Teresa dizia que as almas mais feridas, as mais difíceis de convivência, são também as que mais precisam de amor. Esse é o mesmo discurso do Papa Francisco, que ensina que a misericórdia de Deus é uma graça, mas também um chamado e um mandamento.

Que lugar mais privilegiado para viver esse chamado do que na família? Viver sob o mesmo teto, fisicamente próximo, é uma benção, uma graça, e sem dúvida um desafio. Podemos nos apoiar e nos amar. Mas podemos nos ferir. Não há outro jeito de viver em família, a não ser abrindo um novo caminho.

Que caminho é esse? Perguntemos aos evangelistas. 

Mateus dirá que tudo se resume em ser perfeito como o Pai do Céu é perfeito (Mateus 5,48). Para Lucas, o caminho é o de ser misericordioso como o Pai é misericordioso (Lucas 6,36). Mas veja, meu amigo: eles não estão propondo nada além da imaginação! Para os evangelistas, esse não é o ponto de chegada: é o ponto de partida. Essa é a picada na mata escura da existência humana. Sem isso, o que sobra é o desencanto, não poucas vezes transformado em desespero. 

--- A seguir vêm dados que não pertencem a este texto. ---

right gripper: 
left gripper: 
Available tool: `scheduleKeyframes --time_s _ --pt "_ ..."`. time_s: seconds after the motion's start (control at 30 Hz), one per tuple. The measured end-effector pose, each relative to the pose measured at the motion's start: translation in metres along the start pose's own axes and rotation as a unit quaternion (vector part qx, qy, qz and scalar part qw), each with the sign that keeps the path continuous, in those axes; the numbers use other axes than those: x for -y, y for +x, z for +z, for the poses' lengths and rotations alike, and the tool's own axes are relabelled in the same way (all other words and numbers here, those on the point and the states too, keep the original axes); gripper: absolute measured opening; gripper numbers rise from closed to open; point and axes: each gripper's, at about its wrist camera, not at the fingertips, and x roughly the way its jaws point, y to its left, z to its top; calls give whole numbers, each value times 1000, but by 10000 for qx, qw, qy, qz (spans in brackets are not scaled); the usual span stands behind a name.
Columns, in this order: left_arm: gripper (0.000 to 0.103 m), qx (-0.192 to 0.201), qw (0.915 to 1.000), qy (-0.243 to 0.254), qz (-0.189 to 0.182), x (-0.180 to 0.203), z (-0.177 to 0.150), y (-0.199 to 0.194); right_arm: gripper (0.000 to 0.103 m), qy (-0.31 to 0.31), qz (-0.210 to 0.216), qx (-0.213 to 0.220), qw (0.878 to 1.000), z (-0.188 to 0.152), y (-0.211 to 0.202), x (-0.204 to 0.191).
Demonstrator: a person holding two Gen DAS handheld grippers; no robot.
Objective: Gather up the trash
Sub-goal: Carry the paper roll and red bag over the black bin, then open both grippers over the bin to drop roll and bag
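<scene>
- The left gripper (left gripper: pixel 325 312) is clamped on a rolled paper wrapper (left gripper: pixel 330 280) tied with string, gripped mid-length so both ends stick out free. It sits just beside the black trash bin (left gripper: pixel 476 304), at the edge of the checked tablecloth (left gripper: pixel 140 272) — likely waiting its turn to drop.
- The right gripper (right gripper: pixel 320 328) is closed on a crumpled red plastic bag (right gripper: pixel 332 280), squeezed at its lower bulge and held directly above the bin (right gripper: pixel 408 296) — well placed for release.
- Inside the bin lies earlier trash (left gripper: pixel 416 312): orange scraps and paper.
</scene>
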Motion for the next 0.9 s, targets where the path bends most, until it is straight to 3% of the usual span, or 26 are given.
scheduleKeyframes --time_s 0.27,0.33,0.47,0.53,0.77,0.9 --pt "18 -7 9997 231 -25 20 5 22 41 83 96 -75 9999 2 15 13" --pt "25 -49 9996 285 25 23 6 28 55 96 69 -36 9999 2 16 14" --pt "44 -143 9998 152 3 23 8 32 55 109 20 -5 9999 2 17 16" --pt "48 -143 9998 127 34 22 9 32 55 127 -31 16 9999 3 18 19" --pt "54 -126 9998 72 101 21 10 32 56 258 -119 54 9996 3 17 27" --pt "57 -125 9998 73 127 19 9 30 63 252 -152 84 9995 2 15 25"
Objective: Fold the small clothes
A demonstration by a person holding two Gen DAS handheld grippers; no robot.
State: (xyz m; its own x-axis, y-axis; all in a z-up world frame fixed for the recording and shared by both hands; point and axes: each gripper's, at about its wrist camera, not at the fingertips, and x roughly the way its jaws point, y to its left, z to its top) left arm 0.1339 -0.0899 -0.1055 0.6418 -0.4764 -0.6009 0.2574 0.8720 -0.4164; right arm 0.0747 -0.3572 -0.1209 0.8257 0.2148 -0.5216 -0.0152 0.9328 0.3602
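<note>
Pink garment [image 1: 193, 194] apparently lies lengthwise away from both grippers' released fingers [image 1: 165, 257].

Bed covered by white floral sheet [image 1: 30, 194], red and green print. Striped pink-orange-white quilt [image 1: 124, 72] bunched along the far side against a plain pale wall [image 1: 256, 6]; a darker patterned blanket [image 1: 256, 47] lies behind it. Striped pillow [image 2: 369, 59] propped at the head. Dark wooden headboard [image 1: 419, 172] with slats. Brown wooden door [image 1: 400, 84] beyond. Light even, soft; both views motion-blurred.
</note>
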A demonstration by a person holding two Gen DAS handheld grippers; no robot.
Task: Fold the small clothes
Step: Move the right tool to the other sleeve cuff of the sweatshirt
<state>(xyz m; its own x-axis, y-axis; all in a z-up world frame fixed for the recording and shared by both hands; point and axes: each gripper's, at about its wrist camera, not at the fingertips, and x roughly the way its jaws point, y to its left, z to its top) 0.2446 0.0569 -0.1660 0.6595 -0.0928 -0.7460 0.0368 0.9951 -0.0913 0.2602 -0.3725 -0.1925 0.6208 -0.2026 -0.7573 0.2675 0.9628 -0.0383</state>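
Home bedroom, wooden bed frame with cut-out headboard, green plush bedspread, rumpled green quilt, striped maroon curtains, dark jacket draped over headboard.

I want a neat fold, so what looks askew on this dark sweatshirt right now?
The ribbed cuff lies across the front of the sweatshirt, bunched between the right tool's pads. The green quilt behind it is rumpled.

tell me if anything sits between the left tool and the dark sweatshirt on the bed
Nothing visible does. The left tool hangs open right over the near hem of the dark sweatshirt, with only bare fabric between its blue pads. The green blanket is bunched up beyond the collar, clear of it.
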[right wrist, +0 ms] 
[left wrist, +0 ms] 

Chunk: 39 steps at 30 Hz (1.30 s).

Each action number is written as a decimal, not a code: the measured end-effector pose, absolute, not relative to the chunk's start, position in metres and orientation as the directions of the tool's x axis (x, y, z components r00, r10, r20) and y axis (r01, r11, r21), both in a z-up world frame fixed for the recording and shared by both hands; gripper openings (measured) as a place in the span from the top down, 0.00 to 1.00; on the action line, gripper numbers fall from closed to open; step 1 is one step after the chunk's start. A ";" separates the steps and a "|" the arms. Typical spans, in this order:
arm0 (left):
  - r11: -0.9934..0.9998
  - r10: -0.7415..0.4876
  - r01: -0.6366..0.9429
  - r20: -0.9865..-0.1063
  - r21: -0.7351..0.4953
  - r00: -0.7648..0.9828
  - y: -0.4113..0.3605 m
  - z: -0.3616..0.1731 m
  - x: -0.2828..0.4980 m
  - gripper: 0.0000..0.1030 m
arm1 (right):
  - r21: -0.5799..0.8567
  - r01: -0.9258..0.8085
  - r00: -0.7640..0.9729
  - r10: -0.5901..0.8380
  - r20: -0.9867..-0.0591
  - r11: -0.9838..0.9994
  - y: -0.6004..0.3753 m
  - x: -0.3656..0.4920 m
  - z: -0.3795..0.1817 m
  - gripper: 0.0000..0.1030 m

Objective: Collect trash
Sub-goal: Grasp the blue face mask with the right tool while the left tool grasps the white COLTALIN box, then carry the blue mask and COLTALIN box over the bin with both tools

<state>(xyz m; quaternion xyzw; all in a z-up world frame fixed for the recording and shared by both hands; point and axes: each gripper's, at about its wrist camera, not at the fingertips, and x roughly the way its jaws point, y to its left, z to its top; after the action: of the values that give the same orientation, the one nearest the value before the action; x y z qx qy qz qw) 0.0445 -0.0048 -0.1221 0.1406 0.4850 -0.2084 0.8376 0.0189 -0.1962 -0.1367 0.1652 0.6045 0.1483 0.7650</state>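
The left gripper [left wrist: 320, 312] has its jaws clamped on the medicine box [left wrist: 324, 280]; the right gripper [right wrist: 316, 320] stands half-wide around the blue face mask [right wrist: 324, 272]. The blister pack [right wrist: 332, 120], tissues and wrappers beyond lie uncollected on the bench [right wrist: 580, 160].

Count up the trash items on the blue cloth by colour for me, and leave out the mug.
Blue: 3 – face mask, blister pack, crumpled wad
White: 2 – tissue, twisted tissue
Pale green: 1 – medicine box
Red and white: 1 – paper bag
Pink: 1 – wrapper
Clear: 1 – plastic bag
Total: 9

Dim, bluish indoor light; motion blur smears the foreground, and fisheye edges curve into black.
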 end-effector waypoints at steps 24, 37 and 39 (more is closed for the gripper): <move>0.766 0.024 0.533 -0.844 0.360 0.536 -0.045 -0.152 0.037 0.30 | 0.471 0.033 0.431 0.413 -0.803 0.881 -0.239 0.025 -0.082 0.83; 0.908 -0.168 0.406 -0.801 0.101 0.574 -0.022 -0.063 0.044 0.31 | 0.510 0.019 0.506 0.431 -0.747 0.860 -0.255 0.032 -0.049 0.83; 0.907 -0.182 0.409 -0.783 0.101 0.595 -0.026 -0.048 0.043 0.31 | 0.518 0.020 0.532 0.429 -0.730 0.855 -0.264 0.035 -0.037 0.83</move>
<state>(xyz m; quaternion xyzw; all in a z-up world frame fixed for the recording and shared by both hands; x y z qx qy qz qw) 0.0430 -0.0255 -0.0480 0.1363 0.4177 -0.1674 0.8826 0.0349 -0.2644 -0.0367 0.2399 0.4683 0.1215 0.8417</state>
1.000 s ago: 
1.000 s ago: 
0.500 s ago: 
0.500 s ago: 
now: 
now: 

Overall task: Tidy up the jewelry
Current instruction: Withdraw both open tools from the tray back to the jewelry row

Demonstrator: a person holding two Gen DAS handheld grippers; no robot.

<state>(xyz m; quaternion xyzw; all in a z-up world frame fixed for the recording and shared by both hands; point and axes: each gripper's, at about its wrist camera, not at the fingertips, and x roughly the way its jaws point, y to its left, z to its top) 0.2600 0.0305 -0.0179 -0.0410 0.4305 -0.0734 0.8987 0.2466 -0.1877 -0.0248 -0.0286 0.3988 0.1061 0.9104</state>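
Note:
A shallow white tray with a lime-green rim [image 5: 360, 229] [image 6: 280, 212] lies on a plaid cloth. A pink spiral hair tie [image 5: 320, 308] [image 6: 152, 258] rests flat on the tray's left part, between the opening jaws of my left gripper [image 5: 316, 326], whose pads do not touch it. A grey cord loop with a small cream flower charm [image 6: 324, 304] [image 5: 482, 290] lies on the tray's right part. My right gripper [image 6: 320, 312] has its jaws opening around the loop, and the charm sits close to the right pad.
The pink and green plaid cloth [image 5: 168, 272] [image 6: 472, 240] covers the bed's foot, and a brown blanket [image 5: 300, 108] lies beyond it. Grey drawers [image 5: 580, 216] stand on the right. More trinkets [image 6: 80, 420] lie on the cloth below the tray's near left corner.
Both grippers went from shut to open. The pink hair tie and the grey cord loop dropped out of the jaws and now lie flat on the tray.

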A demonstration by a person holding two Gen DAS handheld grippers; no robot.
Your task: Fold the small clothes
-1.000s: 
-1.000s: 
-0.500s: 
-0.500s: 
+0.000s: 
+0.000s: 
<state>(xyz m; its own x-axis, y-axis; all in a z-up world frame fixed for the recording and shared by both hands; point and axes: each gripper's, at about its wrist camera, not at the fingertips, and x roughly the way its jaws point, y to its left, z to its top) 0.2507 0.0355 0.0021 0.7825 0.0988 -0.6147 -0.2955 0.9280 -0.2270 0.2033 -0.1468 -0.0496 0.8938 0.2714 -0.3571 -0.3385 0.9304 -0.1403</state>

Outro indicador de caminhos foi São Bento (480 e 547). Ele deixou para seus monges e o mundo uma regra que se mostrou um aparato civilizador sem igual. Nessa regra há um capítulo chamado “Quais são os instrumentos das boas obras”: uma espécie de caixa de ferramentas do monge. Esse capítulo possui 77 pontos e começa pelo básico: amar a Deus e ao próximo, não matar, não roubar, etc.

O ponto de número 74 instrui o monge a nunca se desesperar da misericórdia de Deus. Essa pode ser a ferramenta mais útil da caixa: quando todas as outras falharem, essa será a ferramenta da salvação. Se tudo for tentado e não der certo, e você ficar face a face com a sua miséria, com o seu fracasso e o seu pecado, não se desespere. Confie. A confiança derrete Deus, como um pai se derrete diante do filho.

Muitos séculos separam Bento e Teresa. Mas a mensagem é a mesma: a misericórdia é o novo caminho para uma velha humanidade cansada de si. 

Já experimentamos tantos caminhos e fomos atrás de tantas novidades, que não custa retroceder o olhar para onde o futuro estacionou enquanto o tempo passava. O futuro ficou num momento de confluência entre o tempo e a eternidade, quando a misericórdia se cruzou com a justiça e ambas se olharam, se reconheceram e se reverenciaram. Naquele dia, a justiça se curvou à misericórdia, sabendo que cabia a si mesma conduzir os homens, mas só à misericórdia caberia transformá-los.